GMAC Continues to Build Subservicing Volume

With loan origination volumes tapering off and a plethora of new products gaining in popularity both among lenders and consumers, the subservicing industry is adapting to a new marketplace.

And GMAC Mortgage, one of the industry's biggest subservicers, believes that its relationship with Wall Street firms has proven to be an advantage as the securitization of new products evolves. GMAC sees an advantage in its ability to service multiple products, including consumer loans, from a single platform.

Ken Perkins, the company's senior vice president for business development, told Mortgage Servicing News from the company's offices here that trends in the origination side are forcing lenders to re-evaluate their businesses.

"I think clearly the origination side is expecting a lot of contraction of margins. As margins contract I think companies start paying more attention to cost."

That focus on cost is driving some lenders to outsource servicing functions, particularly those that just service loans on an interim basis pending sale and securitization of the portfolios. This year GMAC has picked up a number of interim servicing clients that wanted to reduce their operational costs, he said.

And sometimes, that works out well for the Wall Street firms that eventually securitize the portfolios as well. If the Wall Street firm uses GMAC as a subservicer - and GMAC has servicing relationships with a number of street firms - the investment banking firm may encourage an originator or conduit to use GMAC for servicing. That minimizes servicing transfers, Mr.
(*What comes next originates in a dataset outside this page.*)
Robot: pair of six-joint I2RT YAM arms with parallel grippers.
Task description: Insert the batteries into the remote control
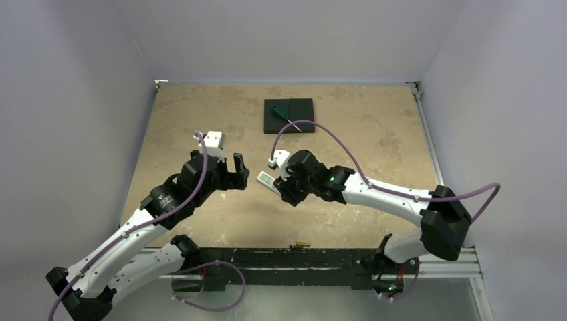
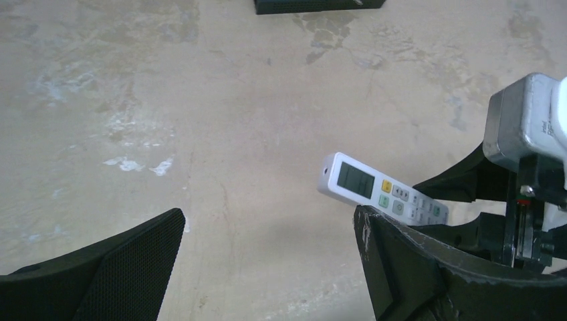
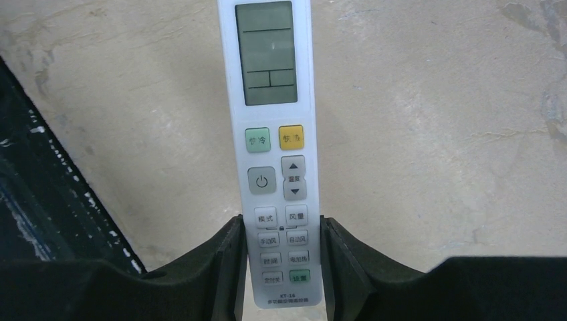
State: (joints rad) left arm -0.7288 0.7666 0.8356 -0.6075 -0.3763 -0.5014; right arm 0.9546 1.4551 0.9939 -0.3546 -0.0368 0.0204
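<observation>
The remote is in the right gripper, whose two fingers are clamped on its long edges at the lower button end. The display end sticks out free, button face up, toward the left gripper. That gripper is spread wide with nothing in it, just beside the display end but apart from it.

The batteries show only as a small goldish speck at the near edge of the table, between the two arm bases and well apart from the remote. The speck is too small to tell whether it is one cell or two. At the far side lies the pad with the screwdriver on it.

The step in hand looks like a pass or a turn-over, since the battery bay is probably on the back, which no view shows. To do it well, the left gripper should close on the free display end across the narrow edges. It should sit square rather than skewed, and close before the right fingers let go, so the remote never hangs by a corner. The new hold should leave the lower back uncovered, because the right fingers now sit about where the bay would be.
</observation>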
Perkins noted, and helps to maintain stronger customer relationships.

"While nobody can put a value on that, there is value in not having that loan transfer an extra time or twice." His thoughts were borne out by a recent J.D. Power study, which found that servicing transfers negatively affect customer satisfaction among mortgage borrowers.
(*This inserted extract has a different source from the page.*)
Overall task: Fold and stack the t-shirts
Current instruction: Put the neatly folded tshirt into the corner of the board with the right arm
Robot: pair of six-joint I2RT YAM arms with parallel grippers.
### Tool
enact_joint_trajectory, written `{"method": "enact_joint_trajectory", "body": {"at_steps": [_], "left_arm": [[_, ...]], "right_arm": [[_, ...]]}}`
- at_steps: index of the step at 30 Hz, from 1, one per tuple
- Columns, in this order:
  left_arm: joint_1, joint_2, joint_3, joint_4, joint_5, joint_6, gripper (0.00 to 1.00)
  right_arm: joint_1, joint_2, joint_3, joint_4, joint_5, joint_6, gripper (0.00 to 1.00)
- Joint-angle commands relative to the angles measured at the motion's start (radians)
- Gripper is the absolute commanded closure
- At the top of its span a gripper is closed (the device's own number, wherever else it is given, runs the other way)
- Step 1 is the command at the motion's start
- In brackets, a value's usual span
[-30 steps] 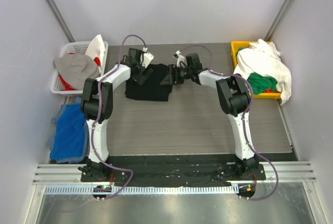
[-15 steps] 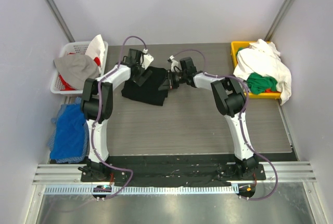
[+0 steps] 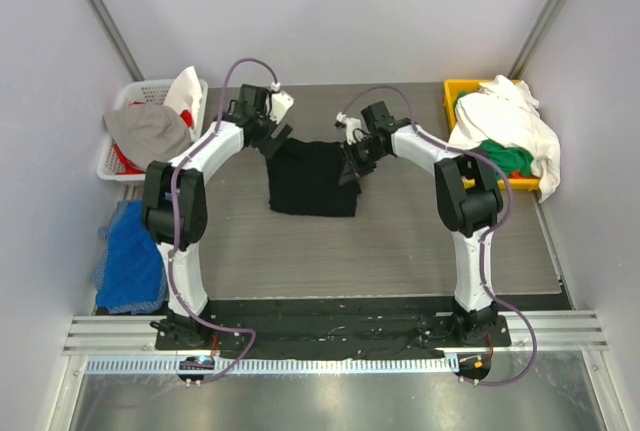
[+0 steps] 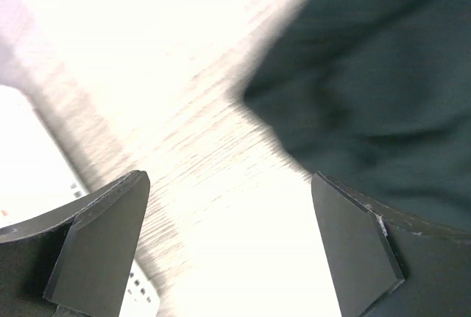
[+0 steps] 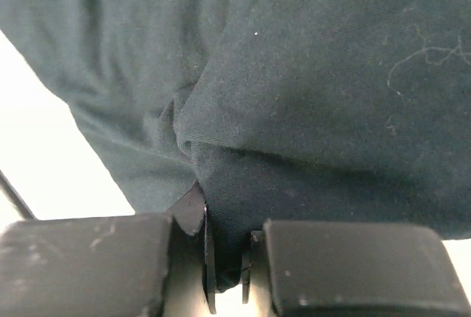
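R gripper (image 5: 224, 262): jaws nearly together, pinching a fold of the large plain black fabric t-shirt (image 5: 309, 74). The cloth bunches to a crease right at the fingertips. L gripper (image 4: 228, 251): jaws wide apart with nothing between them. That wrist view is blurred and washed out, so I can't tell whether a finger touches cloth.

Clock refs below are on my overhead feed, hub at table centre, 12 = far edge.

- Black t-shirt (image 3: 312, 179) lies on the grey wood-grain table (image 3: 420, 241), roughly rectangular, approx. 10 o'clock from the hub.
- R gripper (image 3: 355, 159) sits at the shirt's own 2 o'clock edge.
- L gripper (image 3: 272, 134) is just beside the shirt's 11 o'clock corner.
- At 2 o'clock there is a yellow plastic bin (image 3: 455, 91), with white shirts (image 3: 510, 121) heaped over it and spilling past its far side. A green shirt (image 3: 505, 159) is tucked under them.
- At 10 o'clock, off the table's edge, there is a white slotted plastic basket (image 3: 140, 85) holding a grey cloth (image 3: 150, 131) plus red and white items.
- At 8 o'clock, off the table, lies a crumpled blue cloth (image 3: 135, 251).
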Motion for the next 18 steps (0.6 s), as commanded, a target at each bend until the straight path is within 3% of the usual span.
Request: {"method": "enact_joint_trajectory", "body": {"at_steps": [1,7,18], "left_arm": [[-0.001,-0.13,0.025,-0.01,0.032,-0.049,0.03],[-0.006,-0.191,0.019,-0.029,0.025,-0.06,0.02],[-0.009,-0.289,-0.012,-0.053,0.015,-0.054,0.02]], "right_arm": [[-0.032,-0.176,-0.064,-0.349,0.212,-0.254,0.99],[-0.12,-0.343,-0.195,-0.469,0.397,-0.338,0.99],[-0.31,-0.484,-0.387,-0.636,0.533,-0.463,0.99]]}}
But trends in the marketplace can also create challenges for subservicers. Mr. Perkins noted that Wall Street firms are creating pressure to securitize loans more quickly than in the past, which means the period of time during which an interim servicer is used may be shorter. That also puts pressure on transfer times.
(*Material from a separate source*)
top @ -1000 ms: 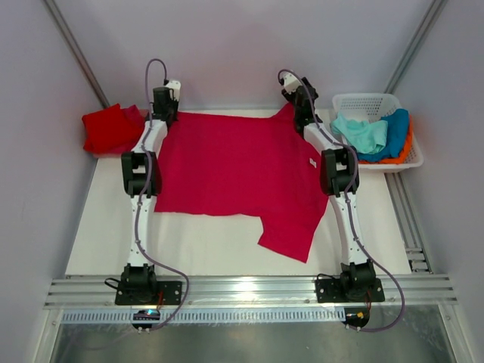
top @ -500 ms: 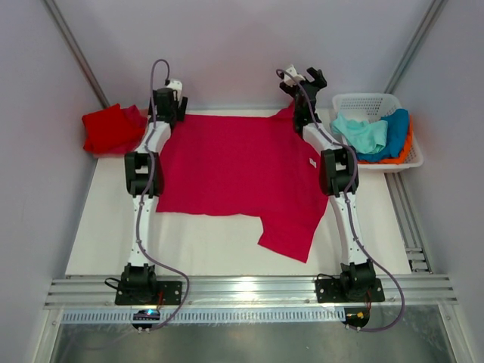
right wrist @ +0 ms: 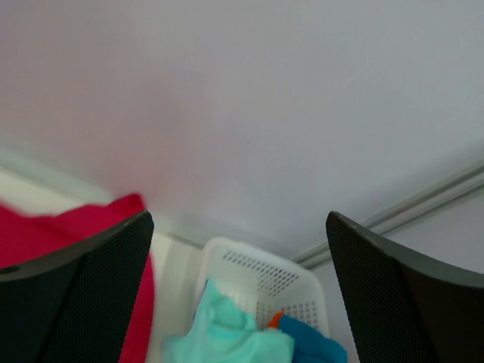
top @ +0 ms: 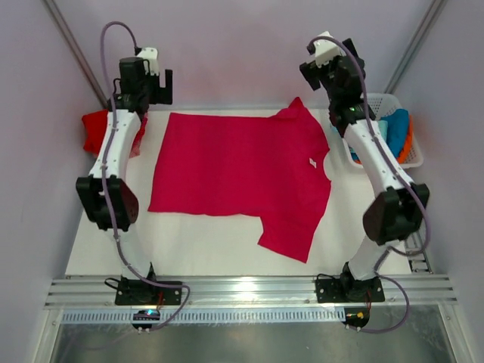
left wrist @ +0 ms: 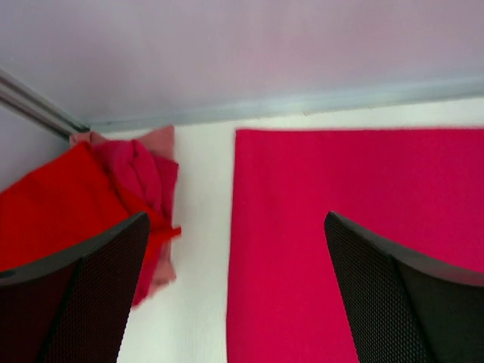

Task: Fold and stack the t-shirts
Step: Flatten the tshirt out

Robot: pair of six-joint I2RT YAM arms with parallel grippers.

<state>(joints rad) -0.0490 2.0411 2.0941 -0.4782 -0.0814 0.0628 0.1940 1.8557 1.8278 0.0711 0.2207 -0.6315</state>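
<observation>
A crimson-pink t-shirt (top: 234, 174) lies spread flat on the white table, one sleeve toward the near right; its far left corner (left wrist: 363, 227) shows in the left wrist view. A folded red t-shirt (top: 94, 128) sits at the far left (left wrist: 53, 212). Mint (right wrist: 227, 333), blue (right wrist: 314, 344) and orange (right wrist: 274, 321) t-shirts lie in the basket. My left gripper (top: 145, 94) hangs open and empty above the shirt's far left corner (left wrist: 234, 287). My right gripper (top: 333, 76) is raised, open and empty, near the basket (right wrist: 238, 287).
The white lattice basket (top: 382, 98) stands at the far right, partly behind my right arm. The back wall and slanted frame posts close the far side. A metal rail (top: 242, 291) with both arm bases runs along the near edge.
Both grippers have opened and let go of the crimson shirt's far edge. Both arms have lifted and swung outward, and the shirt now lies flat.
</observation>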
GMAC places a large emphasis on its ability to service multiple products. With subservicing clients quickly adding new loan products to their origination menu, many are lacking servicing expertise in these products, including alt-A, pay-option, home-equity lines of credit and lately closed-end seconds, Mr. Perkins said. GMAC sometimes finds clients come to them first when the client wants to add a loan product, because they know GMAC can manage loan administration of the product type. As a mega-servicer (GMAC's subservicing portfolio totaled $42 billion at the end of the second quarter. The company's total mortgage servicing portfolio totaled nearly $300 billion as of March 31.), GMAC has the economies of scale not only to employ technology effectively, but also to hire staff with expertise in virtually every area of servicing and every loan product, Mr. Perkins said.

"We see a lot of our clients chasing the market, going to places where the margins are perceived to be better," he said. "We believe we can handle as many products as anybody out there, and more than most."

"We can move with them and service all of those types of products, as well as move up and down the credit spectrum," he added.

GMAC uses Fiserv's MortgageServ platform to automate loan administration, and Mr. Perkins said the Fiserv technology is particularly well adapted to offer full private-label service to clients, so that the consumer does not even know their loan is being serviced by a different company.

The Fiserv platform also facilitates adding and adapting loan products depending upon the needs of the clients, he said.

"In general, it will only take us two or three days to set up a new ARM plan," he said.

GMAC expanded its push into subservicing in 2003, and last year made significant strides in growing the business. GMAC also added executives to focus on managing and marketing its subservicing operations in 2005.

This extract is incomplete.